Your goal: Find each line of the entries with the string "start", please, and copy it.

(Dataset excerpts)
BEGIN
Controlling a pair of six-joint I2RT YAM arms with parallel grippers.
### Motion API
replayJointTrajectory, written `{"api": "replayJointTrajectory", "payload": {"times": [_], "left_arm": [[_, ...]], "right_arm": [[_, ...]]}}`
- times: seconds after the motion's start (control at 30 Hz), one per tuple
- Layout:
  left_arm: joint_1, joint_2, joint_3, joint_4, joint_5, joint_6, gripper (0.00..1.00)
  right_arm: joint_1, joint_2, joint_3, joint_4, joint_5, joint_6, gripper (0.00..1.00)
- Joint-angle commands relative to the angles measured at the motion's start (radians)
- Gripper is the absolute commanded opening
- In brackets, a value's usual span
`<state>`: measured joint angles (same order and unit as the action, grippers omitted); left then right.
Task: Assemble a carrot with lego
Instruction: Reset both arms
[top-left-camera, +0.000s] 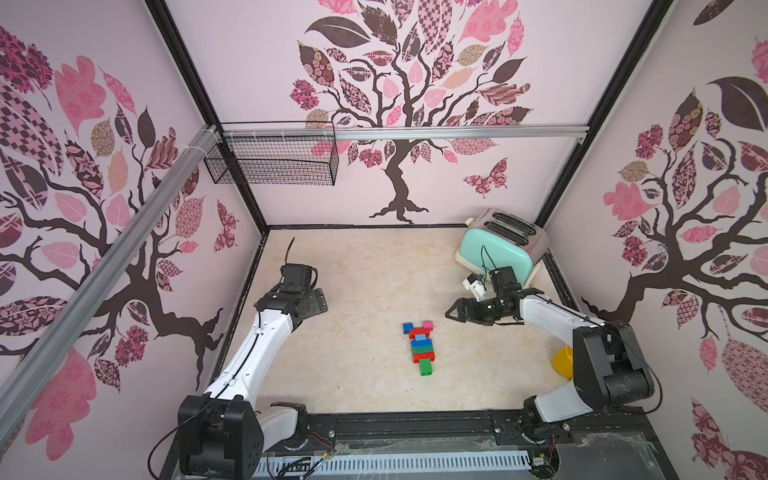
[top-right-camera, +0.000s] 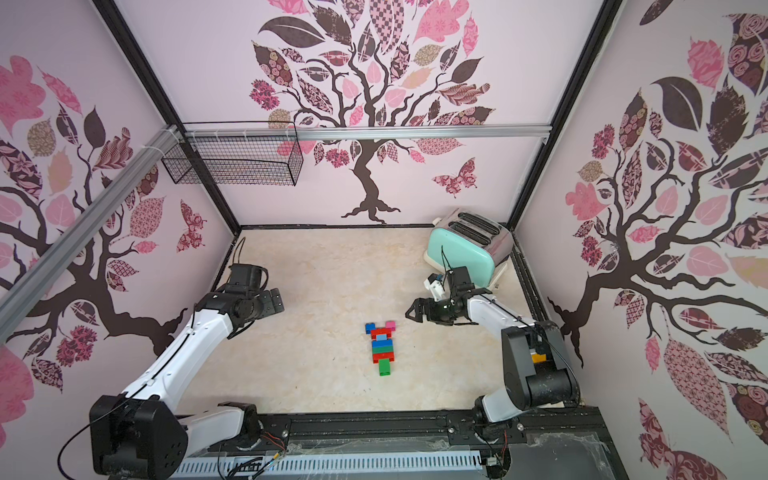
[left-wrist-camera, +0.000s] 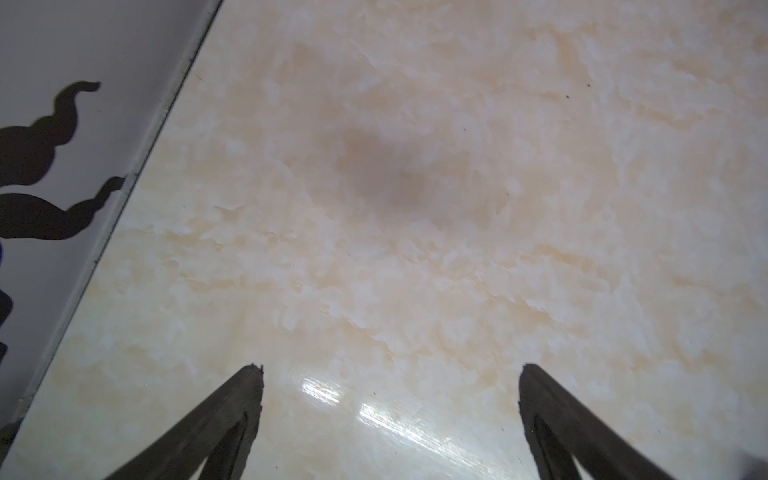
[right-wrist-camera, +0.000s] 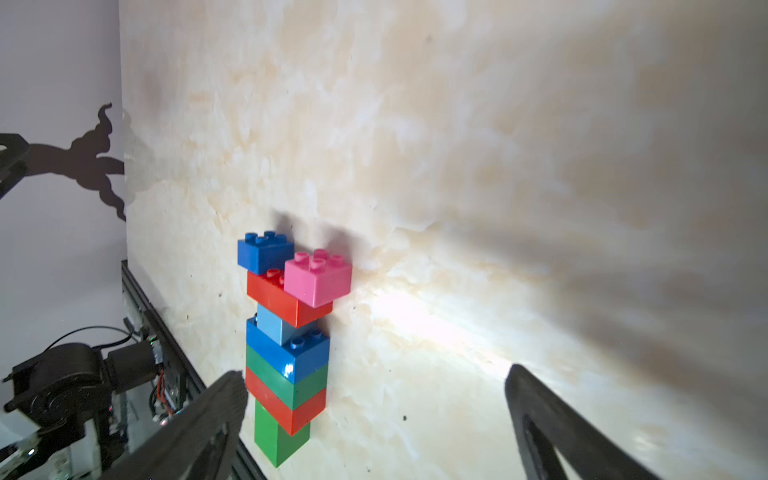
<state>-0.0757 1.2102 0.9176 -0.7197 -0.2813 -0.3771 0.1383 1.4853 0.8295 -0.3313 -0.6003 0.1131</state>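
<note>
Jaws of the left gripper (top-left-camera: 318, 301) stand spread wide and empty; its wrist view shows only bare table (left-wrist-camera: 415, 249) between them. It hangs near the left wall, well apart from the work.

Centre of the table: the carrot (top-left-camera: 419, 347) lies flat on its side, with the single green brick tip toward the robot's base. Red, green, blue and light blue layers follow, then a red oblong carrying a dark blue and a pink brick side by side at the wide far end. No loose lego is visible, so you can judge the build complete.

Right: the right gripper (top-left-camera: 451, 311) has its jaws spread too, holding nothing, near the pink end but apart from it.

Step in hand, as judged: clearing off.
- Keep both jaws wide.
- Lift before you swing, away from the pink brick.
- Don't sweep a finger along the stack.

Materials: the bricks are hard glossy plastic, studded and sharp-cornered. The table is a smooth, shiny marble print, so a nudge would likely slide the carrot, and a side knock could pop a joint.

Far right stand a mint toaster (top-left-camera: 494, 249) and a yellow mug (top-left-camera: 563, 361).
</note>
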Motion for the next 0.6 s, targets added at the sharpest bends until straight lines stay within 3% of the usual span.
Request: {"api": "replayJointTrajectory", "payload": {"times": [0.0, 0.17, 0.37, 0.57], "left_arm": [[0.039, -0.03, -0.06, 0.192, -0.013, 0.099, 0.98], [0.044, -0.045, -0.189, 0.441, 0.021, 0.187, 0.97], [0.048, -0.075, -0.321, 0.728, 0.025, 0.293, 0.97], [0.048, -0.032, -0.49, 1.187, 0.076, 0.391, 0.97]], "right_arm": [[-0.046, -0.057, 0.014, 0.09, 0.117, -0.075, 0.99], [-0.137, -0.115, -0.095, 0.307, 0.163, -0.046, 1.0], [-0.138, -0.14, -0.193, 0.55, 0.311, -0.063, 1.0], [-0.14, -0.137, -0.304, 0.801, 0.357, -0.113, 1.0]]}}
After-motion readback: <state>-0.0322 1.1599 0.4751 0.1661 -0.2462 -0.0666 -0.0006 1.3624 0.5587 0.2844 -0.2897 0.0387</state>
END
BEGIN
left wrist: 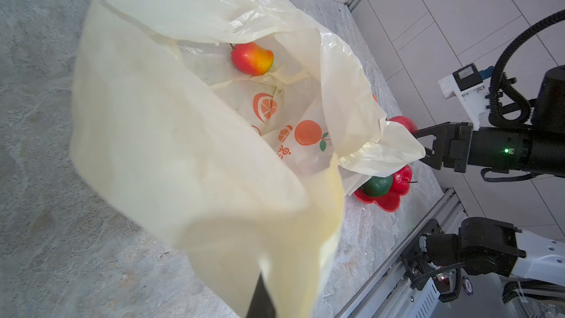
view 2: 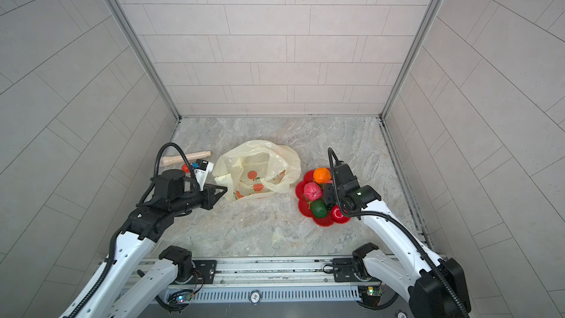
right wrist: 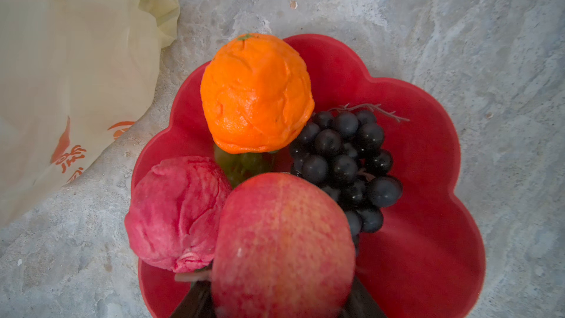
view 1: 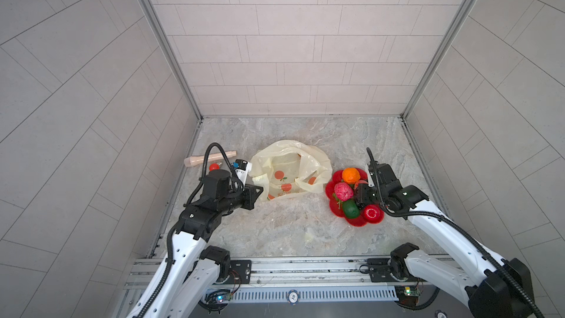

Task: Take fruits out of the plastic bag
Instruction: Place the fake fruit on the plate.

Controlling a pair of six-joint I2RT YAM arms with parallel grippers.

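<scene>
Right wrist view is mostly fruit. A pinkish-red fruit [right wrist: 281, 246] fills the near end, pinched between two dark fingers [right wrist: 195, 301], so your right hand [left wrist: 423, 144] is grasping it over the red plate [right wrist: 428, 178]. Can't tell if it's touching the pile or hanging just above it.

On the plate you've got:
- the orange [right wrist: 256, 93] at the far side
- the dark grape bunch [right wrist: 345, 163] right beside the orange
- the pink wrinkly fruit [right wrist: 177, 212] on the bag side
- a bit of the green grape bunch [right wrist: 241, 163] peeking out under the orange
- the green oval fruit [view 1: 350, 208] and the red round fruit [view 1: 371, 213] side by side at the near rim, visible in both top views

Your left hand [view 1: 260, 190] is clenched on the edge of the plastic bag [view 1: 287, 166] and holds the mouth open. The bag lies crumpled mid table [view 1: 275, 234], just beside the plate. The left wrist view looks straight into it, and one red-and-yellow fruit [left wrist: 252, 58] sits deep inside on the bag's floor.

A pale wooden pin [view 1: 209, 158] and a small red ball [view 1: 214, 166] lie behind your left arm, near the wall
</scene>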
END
Reply to the task:
- times: seconds after the motion's start (control at 30 Hz), one per tuple
- Joint-angle commands relative to the angles measured at the motion's start (radians)

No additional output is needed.